(EXCERPTED RECORDS begins)
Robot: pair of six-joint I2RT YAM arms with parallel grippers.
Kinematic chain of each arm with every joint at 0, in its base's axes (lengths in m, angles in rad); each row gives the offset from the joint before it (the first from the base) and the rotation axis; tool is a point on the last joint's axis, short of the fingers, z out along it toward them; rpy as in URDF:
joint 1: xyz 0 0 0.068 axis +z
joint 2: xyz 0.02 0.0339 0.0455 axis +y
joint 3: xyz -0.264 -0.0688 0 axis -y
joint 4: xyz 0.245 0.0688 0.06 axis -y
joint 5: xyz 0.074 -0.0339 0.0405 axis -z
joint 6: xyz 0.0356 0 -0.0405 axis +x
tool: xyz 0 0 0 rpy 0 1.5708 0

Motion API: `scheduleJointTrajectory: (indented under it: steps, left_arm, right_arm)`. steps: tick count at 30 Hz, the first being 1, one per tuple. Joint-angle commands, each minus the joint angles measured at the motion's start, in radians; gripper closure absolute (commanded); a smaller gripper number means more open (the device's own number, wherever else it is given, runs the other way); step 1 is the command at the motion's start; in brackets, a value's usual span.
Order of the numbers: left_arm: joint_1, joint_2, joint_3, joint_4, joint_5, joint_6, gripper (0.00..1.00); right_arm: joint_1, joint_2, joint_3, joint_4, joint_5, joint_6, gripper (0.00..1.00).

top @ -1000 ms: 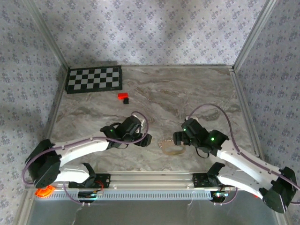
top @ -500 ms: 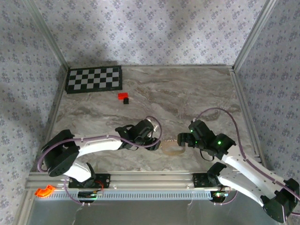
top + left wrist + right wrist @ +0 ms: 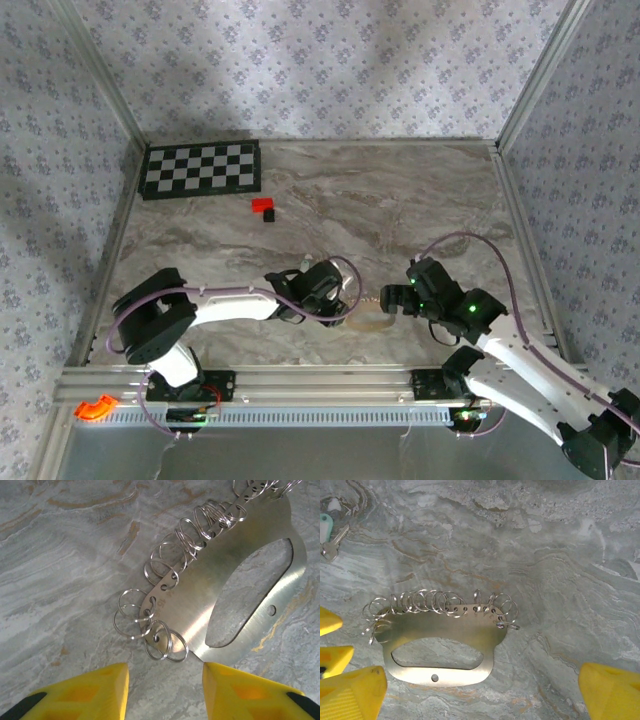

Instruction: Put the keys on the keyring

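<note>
Left gripper [image 3: 165,680]: I saw it partly open, holding nothing, fingers just short of the keyring's [image 3: 200,605] end rings | right gripper [image 3: 480,700]: wide open, empty, keyring flat on the table [image 3: 400,200] ahead of it | key [image 3: 331,545]: lay on table, apart from the keyring.

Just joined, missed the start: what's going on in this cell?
Both arms are hunched over a flat steel keyring plate with a row of split rings along one edge, lying on the marble table. The left gripper sits low at one end of it, jaws apart, nothing gripped. The right gripper hovers above, jaws wide. The key lies off to the side, not on any ring yet.
</note>
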Motion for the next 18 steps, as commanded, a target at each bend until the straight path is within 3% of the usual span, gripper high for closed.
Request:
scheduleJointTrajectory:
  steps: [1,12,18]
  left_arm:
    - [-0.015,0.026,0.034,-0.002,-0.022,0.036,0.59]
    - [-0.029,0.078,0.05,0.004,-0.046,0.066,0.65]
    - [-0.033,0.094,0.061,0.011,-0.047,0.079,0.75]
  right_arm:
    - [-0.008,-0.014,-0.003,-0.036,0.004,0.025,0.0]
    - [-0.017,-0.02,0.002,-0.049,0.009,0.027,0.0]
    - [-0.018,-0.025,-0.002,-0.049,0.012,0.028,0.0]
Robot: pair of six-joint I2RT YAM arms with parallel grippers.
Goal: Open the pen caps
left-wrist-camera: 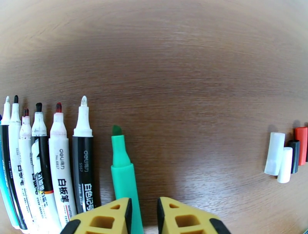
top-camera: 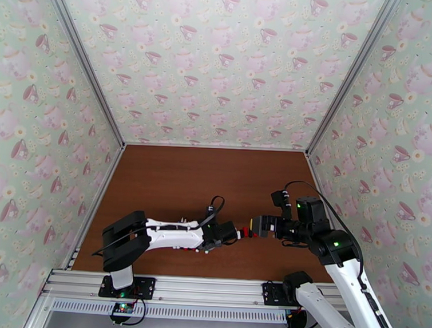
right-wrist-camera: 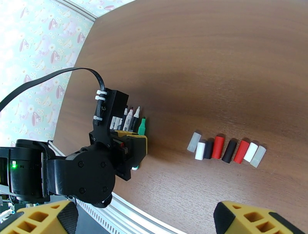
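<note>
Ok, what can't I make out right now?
Left wrist view: the left edge cuts the outermost pens; the right edge cuts the caps row.
Right wrist view: the left gripper covers the pen barrels; its grip on the green pen is unclear.
Top view: caps too small to count.

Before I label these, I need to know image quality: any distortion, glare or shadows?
Left wrist: fisheye bows the table grain, pale sheen lower right, pens sharp. Right wrist: pen caps throw short soft shadows. Top external: even light, caps tiny.
</note>
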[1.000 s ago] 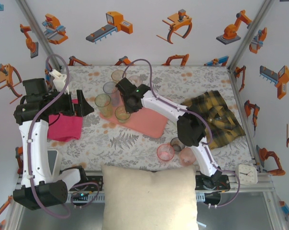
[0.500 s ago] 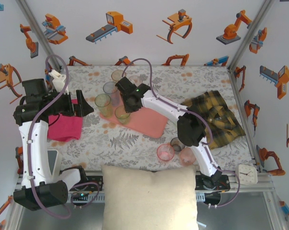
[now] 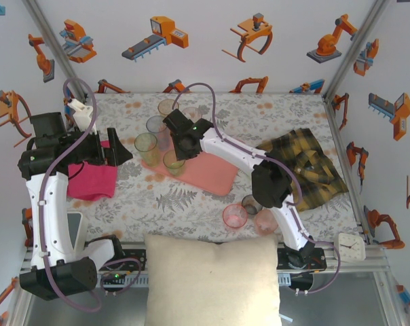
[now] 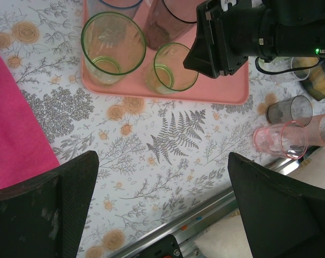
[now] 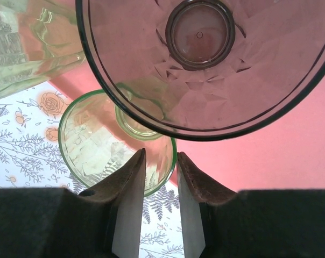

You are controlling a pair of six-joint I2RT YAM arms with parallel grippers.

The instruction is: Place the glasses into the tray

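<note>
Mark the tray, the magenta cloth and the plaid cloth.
tray point(image 3: 215, 175), top external view, bare near-right part.
magenta cloth point(image 3: 91, 180), top external view, visible middle.
plaid cloth point(image 3: 317, 164), top external view, visible middle.

Your left arm point(image 3: 45, 204) and right arm point(image 3: 235, 151) wear white shells with black joint housings, and a mauve cable point(image 3: 203, 85) loops along each. A green light point(image 3: 193, 126) glows on the right wrist. Left fingers point(image 4: 49, 215) are scuffed matte black; right fingers point(image 5: 127, 209) have pale inner faces.
</note>
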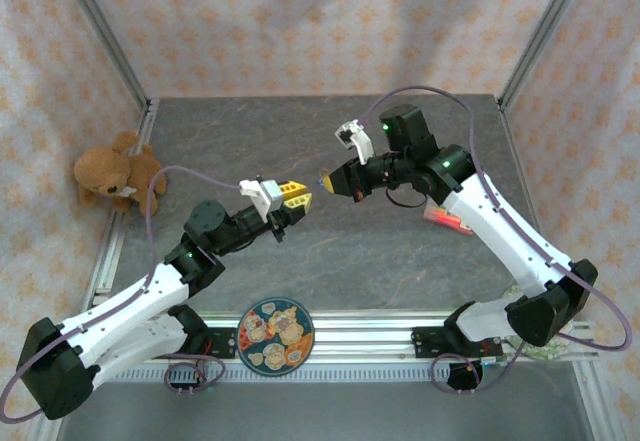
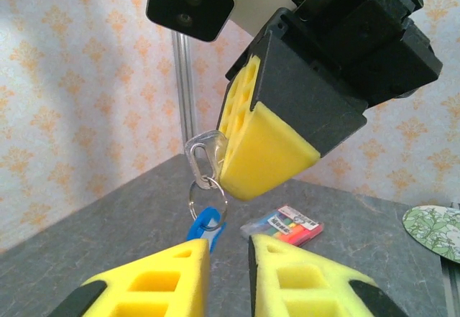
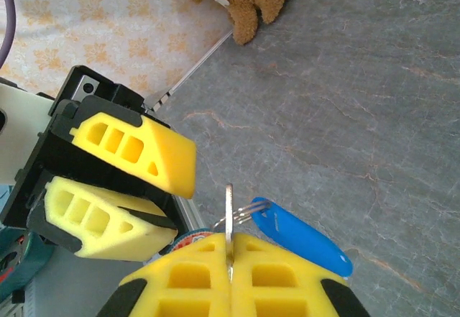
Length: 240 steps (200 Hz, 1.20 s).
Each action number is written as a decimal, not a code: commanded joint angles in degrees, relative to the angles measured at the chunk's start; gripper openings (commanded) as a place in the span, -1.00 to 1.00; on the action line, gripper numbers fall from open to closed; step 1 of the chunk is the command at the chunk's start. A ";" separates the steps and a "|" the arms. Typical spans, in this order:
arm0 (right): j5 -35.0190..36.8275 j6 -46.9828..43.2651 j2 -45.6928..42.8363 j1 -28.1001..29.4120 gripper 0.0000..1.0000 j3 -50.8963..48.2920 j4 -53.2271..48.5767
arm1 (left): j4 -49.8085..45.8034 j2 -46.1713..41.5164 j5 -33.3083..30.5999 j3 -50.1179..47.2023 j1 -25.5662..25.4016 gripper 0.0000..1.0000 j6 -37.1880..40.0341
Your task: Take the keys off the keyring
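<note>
The key [image 3: 228,213], a thin pale metal blade, stands edge-on between the pads of my right gripper [image 3: 230,244], which is shut on it. From the key hangs the keyring [image 3: 302,239], a thin wire ring with a bright blue tag, free in the air above the table. In the left wrist view the key [image 2: 203,155] sticks out of the right gripper's yellow fingers [image 2: 267,144], and the ring and blue tag [image 2: 205,225] dangle just past my left gripper [image 2: 230,249]. Its jaws stand a little apart with nothing between them. From above, the left gripper [image 1: 297,199] and right gripper [image 1: 325,181] nearly meet in mid-air.
A brown teddy bear [image 1: 115,173] lies at the table's left edge. A picture plate [image 1: 276,334] sits on the near rail between the arm bases. A flat pack of coloured pieces [image 2: 284,225] lies on the grey table below the right arm.
</note>
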 commanded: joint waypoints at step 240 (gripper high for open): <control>-12.18 2.01 -0.31 0.40 -1.00 2.72 2.40 | 9.86 9.95 1.05 5.73 -0.36 0.12 8.38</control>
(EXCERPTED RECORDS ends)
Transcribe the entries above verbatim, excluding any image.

Robot: pair of six-joint I2RT YAM arms with parallel grippers.
Kinematic chain of each arm with every joint at 0, in its base's axes (lengths in m, angles in rad); each row gives the offset from the joint before it (the first from the base) and the rotation axis; tool is a point on the last joint's axis, short of the fingers, z out along it toward them; rpy as in URDF:
joint 1: xyz 0 0 0.068 axis +z
joint 2: xyz 0.02 0.0339 0.0455 axis +y
joint 3: xyz -0.264 -0.0688 0 axis -y
joint 4: xyz 0.245 0.0688 0.06 axis -y
joint 5: xyz 0.074 -0.0339 0.0405 axis -z
joint 6: xyz 0.0356 0 -0.0405 axis +x
tool: xyz 0 0 0 rpy 0 1.5708 0

Motion API: `scheduleJointTrajectory: (indented under it: steps, left_arm, right_arm)`. steps: tick count at 30 Hz, the first being 1, one per tuple. Joint-angle commands, each minus the joint angles measured at the motion's start, in radians; gripper closure absolute (commanded); a smaller gripper number means more open (the device's own number, wherever else it is given, runs the other way); step 1 is the command at the motion's start; in brackets, a value's usual span.
Order of the numbers: left_arm: joint_1, joint_2, joint_3, joint_4, joint_5, joint_6, gripper (0.00..1.00); right_arm: joint_1, joint_2, joint_3, joint_4, joint_5, joint_6, gripper (0.00..1.00).

top @ -1000 ms: 
top @ -500 ms: 
top + left wrist + right wrist @ +0 ms: 

Instruction: Put the keys on the keyring

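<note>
Left gripper [image 3: 165,680]: I saw it partly open, holding nothing, fingers just short of the keyring's [image 3: 200,605] end rings | right gripper [image 3: 480,700]: wide open, empty, keyring flat on the table [image 3: 400,200] ahead of it | key [image 3: 331,545]: lay on table, apart from the keyring.

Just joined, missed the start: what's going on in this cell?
Both arms are hunched over a flat steel keyring plate with a row of split rings along one edge, lying on the marble table. The left gripper sits low at one end of it, jaws apart, nothing gripped. The right gripper hovers above, jaws wide. The key lies off to the side, not on any ring yet.
</note>
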Motion for the next 18 steps, as commanded, a target at each bend until the straight path is within 3% of the usual span, gripper high for closed.
Request:
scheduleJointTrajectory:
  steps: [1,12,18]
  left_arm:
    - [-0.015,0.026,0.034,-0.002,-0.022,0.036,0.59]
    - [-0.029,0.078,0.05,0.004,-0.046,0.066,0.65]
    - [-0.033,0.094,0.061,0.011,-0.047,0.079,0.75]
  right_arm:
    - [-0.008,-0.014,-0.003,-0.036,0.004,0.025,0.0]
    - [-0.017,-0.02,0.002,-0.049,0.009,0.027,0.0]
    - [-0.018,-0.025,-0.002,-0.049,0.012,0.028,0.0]
Robot: pair of six-joint I2RT YAM arms with parallel grippers.
Goal: Open the pen caps
left-wrist-camera: 
top-camera: 
right-wrist-camera: 
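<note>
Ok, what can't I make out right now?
Left wrist view: the left edge cuts the outermost pens; the right edge cuts the caps row.
Right wrist view: the left gripper covers the pen barrels; its grip on the green pen is unclear.
Top view: caps too small to count.

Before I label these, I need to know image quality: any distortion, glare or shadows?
Left wrist: fisheye bows the table grain, pale sheen lower right, pens sharp. Right wrist: pen caps throw short soft shadows. Top external: even light, caps tiny.
</note>
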[1.000 s ago] 
[0.500 s ago] 
[now] 
[now] 
[now] 

You are controlling a pair of six-joint I2RT YAM arms with parallel grippers.

The instruction is: Place the glasses into the tray

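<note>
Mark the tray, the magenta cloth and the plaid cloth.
tray point(image 3: 215, 175), top external view, bare near-right part.
magenta cloth point(image 3: 91, 180), top external view, visible middle.
plaid cloth point(image 3: 317, 164), top external view, visible middle.

Your left arm point(image 3: 45, 204) and right arm point(image 3: 235, 151) wear white shells with black joint housings, and a mauve cable point(image 3: 203, 85) loops along each. A green light point(image 3: 193, 126) glows on the right wrist. Left fingers point(image 4: 49, 215) are scuffed matte black; right fingers point(image 5: 127, 209) have pale inner faces.
</note>
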Length: 240 steps (200 Hz, 1.20 s).
Each action number is written as a decimal, not a code: commanded joint angles in degrees, relative to the angles measured at the chunk's start; gripper openings (commanded) as a place in the span, -1.00 to 1.00; on the action line, gripper numbers fall from open to closed; step 1 of the chunk is the command at the chunk's start. A ";" separates the steps and a "|" the arms. Typical spans, in this order:
arm0 (right): j5 -35.0190..36.8275 j6 -46.9828..43.2651 j2 -45.6928..42.8363 j1 -28.1001..29.4120 gripper 0.0000..1.0000 j3 -50.8963..48.2920 j4 -53.2271..48.5767
arm1 (left): j4 -49.8085..45.8034 j2 -46.1713..41.5164 j5 -33.3083..30.5999 j3 -50.1179..47.2023 j1 -25.5662..25.4016 gripper 0.0000..1.0000 j6 -37.1880..40.0341
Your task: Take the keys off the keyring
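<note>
The key [image 3: 228,213], a thin pale metal blade, stands edge-on between the pads of my right gripper [image 3: 230,244], which is shut on it. From the key hangs the keyring [image 3: 302,239], a thin wire ring with a bright blue tag, free in the air above the table. In the left wrist view the key [image 2: 203,155] sticks out of the right gripper's yellow fingers [image 2: 267,144], and the ring and blue tag [image 2: 205,225] dangle just past my left gripper [image 2: 230,249]. Its jaws stand a little apart with nothing between them. From above, the left gripper [image 1: 297,199] and right gripper [image 1: 325,181] nearly meet in mid-air.
A brown teddy bear [image 1: 115,173] lies at the table's left edge. A picture plate [image 1: 276,334] sits on the near rail between the arm bases. A flat pack of coloured pieces [image 2: 284,225] lies on the grey table below the right arm.
</note>
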 commanded: joint waypoints at step 240 (gripper high for open): <control>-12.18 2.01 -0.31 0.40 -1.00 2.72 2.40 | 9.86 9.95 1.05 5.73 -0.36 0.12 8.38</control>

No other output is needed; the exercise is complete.